Our trip began in Reykjavik, Iceland, a truly charming and interesting location offering tectonic plates, massive fjords and glaciers, geysers and beautiful waterfalls. From there, we were flown to Kangerlussuaq, Greenland to board our ship, the Seabourn Venture. Kangerlussuaq, a desolate spot on the sea where the remains of the World War Two air force base are still visible, did, however, give us an introduction to the kinds of glaciers we would see throughout the cruise. So much of this very brown landscape was created by the silt deposited by the glaciers pulled by gravity inexorably to the sea.
Our first port stop was in Sisimiut, 24 miles north of the Arctic Circle. That it is the second largest city, 5,600, gives you an idea of the sparse population spread out over 836,300 square miles, 80% of which is ice. We toured the village with its colorful buildings, each color signifying a specific purpose: Blue – fishing; Grey – community government; Yellow – schools; and Red – historic preservation. It rained incessantly and foolishly forgoing our “wet” wear, the protective overpants worn for landings, we returned soaked to the gills. Luckily each stateroom had a “warming” closet equipped with a high powered towel warmer where we could hang our clothes and set our shoes out to dry.

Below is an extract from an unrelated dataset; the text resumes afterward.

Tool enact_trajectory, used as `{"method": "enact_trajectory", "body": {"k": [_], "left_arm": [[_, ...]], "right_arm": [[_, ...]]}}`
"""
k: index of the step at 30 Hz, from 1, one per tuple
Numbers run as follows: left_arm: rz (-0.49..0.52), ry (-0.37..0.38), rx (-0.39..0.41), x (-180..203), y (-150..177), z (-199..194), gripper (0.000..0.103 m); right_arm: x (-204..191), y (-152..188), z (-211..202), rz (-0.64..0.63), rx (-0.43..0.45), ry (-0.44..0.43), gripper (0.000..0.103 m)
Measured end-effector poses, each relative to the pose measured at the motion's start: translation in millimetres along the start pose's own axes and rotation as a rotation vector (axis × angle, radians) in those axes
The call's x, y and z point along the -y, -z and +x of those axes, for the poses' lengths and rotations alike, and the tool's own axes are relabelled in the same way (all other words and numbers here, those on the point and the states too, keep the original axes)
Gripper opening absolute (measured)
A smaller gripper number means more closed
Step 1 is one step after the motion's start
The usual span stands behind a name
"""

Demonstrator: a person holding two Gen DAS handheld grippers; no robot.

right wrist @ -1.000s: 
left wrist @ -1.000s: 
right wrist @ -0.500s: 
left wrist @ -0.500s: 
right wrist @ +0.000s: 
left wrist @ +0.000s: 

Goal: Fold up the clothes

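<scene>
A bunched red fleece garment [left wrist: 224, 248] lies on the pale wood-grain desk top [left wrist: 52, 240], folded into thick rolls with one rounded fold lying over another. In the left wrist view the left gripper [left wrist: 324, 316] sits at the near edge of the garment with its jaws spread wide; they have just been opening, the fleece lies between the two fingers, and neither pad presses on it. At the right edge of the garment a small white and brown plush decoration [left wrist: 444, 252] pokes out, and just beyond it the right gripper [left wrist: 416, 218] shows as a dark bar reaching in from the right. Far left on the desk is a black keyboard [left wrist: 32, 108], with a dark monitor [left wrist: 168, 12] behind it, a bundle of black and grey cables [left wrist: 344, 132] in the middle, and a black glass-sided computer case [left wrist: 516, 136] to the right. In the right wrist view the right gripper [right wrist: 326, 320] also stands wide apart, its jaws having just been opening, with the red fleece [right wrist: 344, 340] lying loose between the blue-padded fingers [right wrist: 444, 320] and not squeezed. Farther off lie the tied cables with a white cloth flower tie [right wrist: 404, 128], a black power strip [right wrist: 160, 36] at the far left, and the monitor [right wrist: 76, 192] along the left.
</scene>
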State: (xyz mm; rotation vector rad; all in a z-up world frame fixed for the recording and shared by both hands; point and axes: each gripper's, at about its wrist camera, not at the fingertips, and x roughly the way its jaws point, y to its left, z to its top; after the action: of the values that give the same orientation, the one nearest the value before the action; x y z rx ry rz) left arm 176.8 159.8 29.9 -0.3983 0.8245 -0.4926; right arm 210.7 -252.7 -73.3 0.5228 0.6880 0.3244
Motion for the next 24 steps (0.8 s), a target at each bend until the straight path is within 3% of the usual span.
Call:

Our next stop, and in retrospect my favorite, was Ilulissat, located on a fjord. It has been populated for 4,000 years, but the story of the Inuit migration from Siberia over millennia is another story entirely. It is not coincidental that Ilulissat in Greenlandic means iceberg because it is home to the Jakobshavn Glacier that produces 10% of all the Greenlandic icebergs. Learning from our previous mistake, this time we layered up properly, beginning with a pair of woolen socks followed by long underwear, over which I added a pair of ponte pants and another pair of socks. Then came the base layer T under a turtleneck nylon shirt topped with a cotton T; nylon rain pants were pulled on over the bottom layers which would then be pulled over rubber boots. Finally the bright orange winter parka, lined with another jacket, a wool beanie and warm gloves finished the look.
One enters Ilulissat through the mandible of a whale, much like a bower greeting the many passengers that stop there. The smell of fish permeates the air where halibut and turbot are the big exports. Walking south to the Ice Fjord Center, Dore Mandrup’s gorgeous undulating building nestled into the hillside, we climbed up the roof for our first view of the fjord’s icebergs. A long wooden boardwalk leads most of the way down to the Kangia icefjord through yellow tundra speckled with tiny red flowers. A mud and rock path leads the rest of the way. The sheer expanse of the icebergs, riddled with fissures and literally sculpted into unearthly shapes, is breathtaking. Later that afternoon we returned for a boat tour. Zipping around the icebergs, the captain asked if we’d like to see whales. There’s only one answer to that question and we began to follow the gulls that flew overhead, a sure sign of the presence of whales who are a harbinger of fish. We soon found ourselves in the midst of an area brimming with humpbacks playing, flapping their white flippers, and waving their tails as they pec slapped mere feet from the tiny trawler.
The Karrat Fjord was our final Greenlandic excursion where we sailed between two glacier land masses that are over 150 million years old. Careening around the myriad-shaped icebergs in our zodiac (a 12 passenger rubberized motor boat), occasionally reaching down to touch or bring an iced tidbit aboard, something for which Martha Steward was vilified that very morning.
Crossing Baffin Bay to the Nunavut Territories and the Canadian Arctic Archipelago, we left Greenland, arriving in Pond Inlet, an Inuit village with no visible source of income. Although the waters are rich with Arctic char and cod, the fish are not exported globally like they are from other Nunavut villages. There is a modest industry of hunting and fishing tourism for the polar bears and caribou that populate the hills. This is a very isolated and private area where photography of residents is restricted and in some cases forbidden, something that is probably true of all Inuit cultures and villages. Our walk through town revealed a very barren landscape and neighborhoods of manufactured homes. Accompanied everywhere by a local villager, ostensibly to protect us from cars (of which there were very few), all roads led to the community center where a show was staged for us, narrated by a local woman who explained the significance of what we watched. Demonstrations included the “lip pull” (exactly what it implies) contest and the amazing “throat singing.”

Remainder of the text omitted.